Antarctique : la découverte de fuites de méthane pourrait accélérer le réchauffement climatique
Auteur: Adam David
On la croyait préservée, lointaine, presque endormie sous sa carapace de glace. Mais l’Antarctique révèle une nouvelle facette, bien plus inquiétante : sous ses eaux, le méthane, un puissant gaz à effet de serre, s’échappe désormais en de multiples points. Ce qui n’était qu’une anomalie isolée prend des allures de phénomène.
Une découverte qui change la donne
Pour la communauté scientifique, c’est une véritable onde de choc. Une étude, publiée dans la revue Nature Communications, documente la découverte d’une quarantaine de nouvelles fuites de méthane dans la seule mer de Ross. Un chiffre qui change radicalement la donne. Car jusqu’ici, on ne connaissait qu’un seul suintement actif sur tout le continent blanc.

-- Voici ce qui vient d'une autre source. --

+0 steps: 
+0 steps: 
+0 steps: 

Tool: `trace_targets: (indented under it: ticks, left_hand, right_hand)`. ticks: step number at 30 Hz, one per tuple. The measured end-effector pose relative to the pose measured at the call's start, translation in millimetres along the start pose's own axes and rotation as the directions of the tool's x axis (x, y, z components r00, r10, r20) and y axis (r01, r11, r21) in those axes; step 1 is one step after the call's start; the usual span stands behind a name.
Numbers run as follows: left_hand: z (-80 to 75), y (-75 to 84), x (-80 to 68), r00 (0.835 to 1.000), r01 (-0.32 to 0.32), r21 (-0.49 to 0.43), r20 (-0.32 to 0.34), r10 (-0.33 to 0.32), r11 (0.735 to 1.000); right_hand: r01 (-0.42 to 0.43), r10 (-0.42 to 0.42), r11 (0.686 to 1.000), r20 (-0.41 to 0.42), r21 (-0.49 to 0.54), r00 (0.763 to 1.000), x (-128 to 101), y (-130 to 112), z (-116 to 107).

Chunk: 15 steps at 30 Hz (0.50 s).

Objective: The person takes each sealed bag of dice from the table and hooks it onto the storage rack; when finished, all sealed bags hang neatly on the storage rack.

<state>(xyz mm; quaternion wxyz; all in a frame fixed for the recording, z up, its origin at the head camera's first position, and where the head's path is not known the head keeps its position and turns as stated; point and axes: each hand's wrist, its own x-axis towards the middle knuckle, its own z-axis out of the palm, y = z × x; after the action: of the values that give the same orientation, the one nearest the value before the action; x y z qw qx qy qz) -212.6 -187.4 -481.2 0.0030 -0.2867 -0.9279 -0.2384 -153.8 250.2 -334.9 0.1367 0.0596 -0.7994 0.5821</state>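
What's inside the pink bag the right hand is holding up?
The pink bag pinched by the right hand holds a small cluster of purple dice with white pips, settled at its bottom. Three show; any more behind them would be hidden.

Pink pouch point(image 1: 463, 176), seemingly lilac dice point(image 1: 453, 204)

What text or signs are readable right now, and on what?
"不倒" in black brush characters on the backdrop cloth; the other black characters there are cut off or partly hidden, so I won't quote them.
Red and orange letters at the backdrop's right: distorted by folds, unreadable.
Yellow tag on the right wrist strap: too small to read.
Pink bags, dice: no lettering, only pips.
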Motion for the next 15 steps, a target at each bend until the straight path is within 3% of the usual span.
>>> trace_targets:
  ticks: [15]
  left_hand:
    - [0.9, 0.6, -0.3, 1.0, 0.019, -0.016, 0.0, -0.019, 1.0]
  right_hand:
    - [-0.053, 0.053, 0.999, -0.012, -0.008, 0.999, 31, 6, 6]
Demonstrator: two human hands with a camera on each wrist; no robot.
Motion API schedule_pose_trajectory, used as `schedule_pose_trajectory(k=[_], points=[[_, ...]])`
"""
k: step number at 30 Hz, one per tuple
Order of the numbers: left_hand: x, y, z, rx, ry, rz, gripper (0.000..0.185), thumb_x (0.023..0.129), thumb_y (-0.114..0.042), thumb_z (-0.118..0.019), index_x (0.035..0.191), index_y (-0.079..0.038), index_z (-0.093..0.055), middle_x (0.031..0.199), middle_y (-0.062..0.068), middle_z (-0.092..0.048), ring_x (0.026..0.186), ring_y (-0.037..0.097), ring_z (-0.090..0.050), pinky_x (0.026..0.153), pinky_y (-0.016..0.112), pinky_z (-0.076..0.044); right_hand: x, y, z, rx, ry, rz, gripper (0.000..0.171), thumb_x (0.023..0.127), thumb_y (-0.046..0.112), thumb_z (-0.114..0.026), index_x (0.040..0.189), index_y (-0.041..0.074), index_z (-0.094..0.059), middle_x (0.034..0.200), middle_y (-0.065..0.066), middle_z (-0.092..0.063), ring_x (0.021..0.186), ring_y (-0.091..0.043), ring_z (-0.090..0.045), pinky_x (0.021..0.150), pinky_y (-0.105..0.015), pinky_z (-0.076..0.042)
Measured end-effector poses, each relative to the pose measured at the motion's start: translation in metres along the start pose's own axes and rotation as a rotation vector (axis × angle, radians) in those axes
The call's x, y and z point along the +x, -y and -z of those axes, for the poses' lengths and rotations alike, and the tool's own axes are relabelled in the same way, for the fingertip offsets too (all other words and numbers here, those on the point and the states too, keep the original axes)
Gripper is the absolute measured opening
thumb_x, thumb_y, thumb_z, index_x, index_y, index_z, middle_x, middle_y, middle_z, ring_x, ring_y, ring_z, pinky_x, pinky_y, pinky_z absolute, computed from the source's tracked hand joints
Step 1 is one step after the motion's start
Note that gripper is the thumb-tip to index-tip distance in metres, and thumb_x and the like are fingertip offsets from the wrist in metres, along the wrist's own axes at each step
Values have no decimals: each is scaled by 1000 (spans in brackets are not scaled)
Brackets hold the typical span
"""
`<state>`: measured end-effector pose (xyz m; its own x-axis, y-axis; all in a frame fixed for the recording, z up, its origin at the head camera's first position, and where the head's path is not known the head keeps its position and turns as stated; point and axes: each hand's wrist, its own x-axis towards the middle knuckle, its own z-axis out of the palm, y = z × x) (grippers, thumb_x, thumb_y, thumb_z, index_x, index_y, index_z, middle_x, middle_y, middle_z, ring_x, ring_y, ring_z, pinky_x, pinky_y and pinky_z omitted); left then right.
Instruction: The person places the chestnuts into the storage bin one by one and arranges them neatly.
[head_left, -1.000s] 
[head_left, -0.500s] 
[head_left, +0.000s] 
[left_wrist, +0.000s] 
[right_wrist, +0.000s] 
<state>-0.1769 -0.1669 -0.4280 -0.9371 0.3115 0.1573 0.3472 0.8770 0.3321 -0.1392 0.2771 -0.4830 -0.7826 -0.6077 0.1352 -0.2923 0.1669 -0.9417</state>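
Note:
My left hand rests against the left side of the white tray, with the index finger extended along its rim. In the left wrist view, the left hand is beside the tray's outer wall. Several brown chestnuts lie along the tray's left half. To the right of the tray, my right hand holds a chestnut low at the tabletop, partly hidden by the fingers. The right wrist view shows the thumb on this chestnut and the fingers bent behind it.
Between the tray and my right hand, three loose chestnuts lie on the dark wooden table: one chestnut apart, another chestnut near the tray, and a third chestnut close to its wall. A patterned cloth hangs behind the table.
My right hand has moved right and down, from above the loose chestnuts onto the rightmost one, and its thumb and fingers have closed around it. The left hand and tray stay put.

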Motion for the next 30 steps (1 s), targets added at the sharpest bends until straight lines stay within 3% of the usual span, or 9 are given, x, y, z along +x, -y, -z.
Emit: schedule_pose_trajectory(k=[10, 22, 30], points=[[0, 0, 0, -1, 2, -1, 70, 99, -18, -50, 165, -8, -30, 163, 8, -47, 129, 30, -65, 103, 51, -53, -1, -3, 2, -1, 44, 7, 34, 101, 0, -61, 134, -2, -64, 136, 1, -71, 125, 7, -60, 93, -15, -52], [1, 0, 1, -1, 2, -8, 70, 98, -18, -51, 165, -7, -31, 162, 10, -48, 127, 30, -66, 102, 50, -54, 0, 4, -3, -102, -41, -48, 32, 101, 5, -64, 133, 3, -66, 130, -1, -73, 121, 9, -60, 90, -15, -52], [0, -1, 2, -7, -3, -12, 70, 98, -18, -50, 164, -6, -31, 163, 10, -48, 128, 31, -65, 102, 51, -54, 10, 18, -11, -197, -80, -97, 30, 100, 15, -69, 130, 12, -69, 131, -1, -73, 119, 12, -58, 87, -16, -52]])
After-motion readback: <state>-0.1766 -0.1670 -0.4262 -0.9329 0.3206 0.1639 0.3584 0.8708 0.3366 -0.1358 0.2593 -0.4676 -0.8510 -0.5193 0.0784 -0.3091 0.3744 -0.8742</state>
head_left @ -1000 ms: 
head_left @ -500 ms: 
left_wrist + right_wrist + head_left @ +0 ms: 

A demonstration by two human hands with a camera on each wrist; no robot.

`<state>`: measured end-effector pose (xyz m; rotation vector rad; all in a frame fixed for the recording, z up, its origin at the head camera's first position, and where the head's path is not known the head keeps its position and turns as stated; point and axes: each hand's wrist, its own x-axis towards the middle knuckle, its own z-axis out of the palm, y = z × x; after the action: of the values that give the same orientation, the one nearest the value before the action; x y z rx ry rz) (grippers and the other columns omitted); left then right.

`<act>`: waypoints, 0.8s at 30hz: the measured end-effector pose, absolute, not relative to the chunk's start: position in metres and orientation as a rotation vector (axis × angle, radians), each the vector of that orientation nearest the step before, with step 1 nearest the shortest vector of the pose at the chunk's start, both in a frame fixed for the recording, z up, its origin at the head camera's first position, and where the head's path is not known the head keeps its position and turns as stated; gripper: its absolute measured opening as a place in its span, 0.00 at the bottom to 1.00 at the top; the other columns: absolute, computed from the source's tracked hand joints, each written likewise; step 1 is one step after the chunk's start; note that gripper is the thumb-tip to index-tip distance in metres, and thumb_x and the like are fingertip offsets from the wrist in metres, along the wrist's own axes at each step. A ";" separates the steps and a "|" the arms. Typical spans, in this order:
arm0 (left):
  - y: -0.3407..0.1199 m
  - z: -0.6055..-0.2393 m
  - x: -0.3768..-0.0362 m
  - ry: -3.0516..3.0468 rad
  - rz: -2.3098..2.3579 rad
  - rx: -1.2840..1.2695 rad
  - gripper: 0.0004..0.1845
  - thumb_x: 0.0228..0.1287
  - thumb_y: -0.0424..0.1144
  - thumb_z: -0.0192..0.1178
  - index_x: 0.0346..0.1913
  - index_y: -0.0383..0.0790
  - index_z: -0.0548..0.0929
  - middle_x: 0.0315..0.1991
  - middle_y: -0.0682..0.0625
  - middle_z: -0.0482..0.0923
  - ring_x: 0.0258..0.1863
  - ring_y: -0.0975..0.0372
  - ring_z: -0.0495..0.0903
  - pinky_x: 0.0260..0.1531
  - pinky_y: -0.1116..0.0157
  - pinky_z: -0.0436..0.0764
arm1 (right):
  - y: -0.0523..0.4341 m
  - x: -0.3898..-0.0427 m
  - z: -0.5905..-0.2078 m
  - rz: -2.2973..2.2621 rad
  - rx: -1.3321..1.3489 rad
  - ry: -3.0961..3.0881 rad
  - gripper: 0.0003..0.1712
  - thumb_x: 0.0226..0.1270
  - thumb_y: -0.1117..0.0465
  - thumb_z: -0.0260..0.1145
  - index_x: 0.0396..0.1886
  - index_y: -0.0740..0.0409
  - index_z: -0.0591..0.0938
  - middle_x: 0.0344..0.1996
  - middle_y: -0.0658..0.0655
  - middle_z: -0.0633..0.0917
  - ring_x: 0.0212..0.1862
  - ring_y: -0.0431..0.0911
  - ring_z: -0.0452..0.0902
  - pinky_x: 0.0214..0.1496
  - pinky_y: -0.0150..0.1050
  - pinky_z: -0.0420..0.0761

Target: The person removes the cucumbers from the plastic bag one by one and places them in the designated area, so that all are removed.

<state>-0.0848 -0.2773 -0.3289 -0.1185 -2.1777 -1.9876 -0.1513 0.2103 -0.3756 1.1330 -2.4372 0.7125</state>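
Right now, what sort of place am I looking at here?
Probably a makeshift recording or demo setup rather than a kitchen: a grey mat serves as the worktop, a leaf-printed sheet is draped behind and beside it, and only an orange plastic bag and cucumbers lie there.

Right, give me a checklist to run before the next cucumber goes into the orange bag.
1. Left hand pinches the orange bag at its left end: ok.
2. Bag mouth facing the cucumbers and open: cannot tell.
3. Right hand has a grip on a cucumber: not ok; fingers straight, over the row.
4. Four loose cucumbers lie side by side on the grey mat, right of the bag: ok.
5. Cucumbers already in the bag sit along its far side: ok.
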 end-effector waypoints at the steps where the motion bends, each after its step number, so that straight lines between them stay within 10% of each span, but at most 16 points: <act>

Cette multiplication soudaine suggère que les modèles climatiques actuels, déjà alarmants, pourraient avoir sous-estimé la contribution de l’Antarctique au réchauffement global. C’est une mauvaise surprise, et elle pourrait ne pas être la dernière.
Le méthane, cet ennemi invisible
Ce gaz n’a rien d’anodin. Le méthane est capable de piéger environ 80 fois plus de chaleur que le dioxyde de carbone sur une période de vingt ans. Il est stocké en quantités colossales dans des réservoirs sous-marins, formés au fil des millénaires. Lorsqu’il s’échappe, il remonte en chapelets de bulles vers la surface.
Mais combien atteint réellement l’atmosphère ? Une partie est-elle consommée par les microbes marins avant d’arriver à l’air libre ? C’est l’une des grandes inconnues qui angoisse les chercheurs, car la réponse conditionne l’impact réel de ces fuites sur notre climat.
Enquête dans les eaux glaciales
Pour tenter de percer le mystère, une équipe internationale a donc été dépêchée sur place. Dans les eaux glaciales de la mer de Ross, navires de recherche, robots téléguidés et plongeurs ont uni leurs forces. Leur mission : cartographier ces fuites et prélever des échantillons, parfois jusqu’à près de 240 mètres de profondeur.
C’est un travail de fourmi dans un environnement des plus hostiles. Chaque échantillon, chaque relevé acoustique est une pièce d’un puzzle qu’il faut assembler en urgence pour comprendre ce qui se joue sous nos pieds, à l’autre bout du monde.
L'angoisse des scientifiques
Et les résultats confirment leurs craintes. ‘Ce qui était considéré comme rare semble maintenant se répandre’, confie à CNN Sarah Seabrook, une scientifique marine qui a participé à l’étude. Elle parle d’une ‘angoisse’ à chaque nouvelle découverte.
Son confrère Andrew Thurber, professeur à l’Université de Californie, va plus loin. Il craint que l’Antarctique ne passe ‘d’un laboratoire naturel à un épicentre dangereux’ si la tendance se poursuit. Des mots forts, qui traduisent l’inquiétude grandissante de ceux qui sont en première ligne.
La menace d'un cercle vicieux
Si l’origine exacte de ces émanations reste encore floue, l’ombre du réchauffement climatique plane. Les chercheurs explorent une piste sérieuse : une ‘boucle de rétroaction’ infernale, similaire à ce que l’on observe déjà en Arctique. En clair, le réchauffement des océans pourrait fragiliser les fonds marins et libérer le méthane.
Ce gaz, une fois dans l’atmosphère, accélérerait à son tour le réchauffement global, qui à son tour libérerait encore plus de méthane. Un cercle vicieux dont il serait difficile, voire impossible, de s’extraire.
le temps presse
L’alerte est sonnée. Loin d’être un simple sujet d’étude pour spécialistes, ces fuites de méthane pourraient bien redéfinir les scénarios climatiques de demain. L’équipe de chercheurs s’apprête d’ailleurs à retourner sur place pour deux mois supplémentaires. Le temps presse pour comprendre l’ampleur du phénomène avant que la bombe à retardement ne soit complètement amorcée.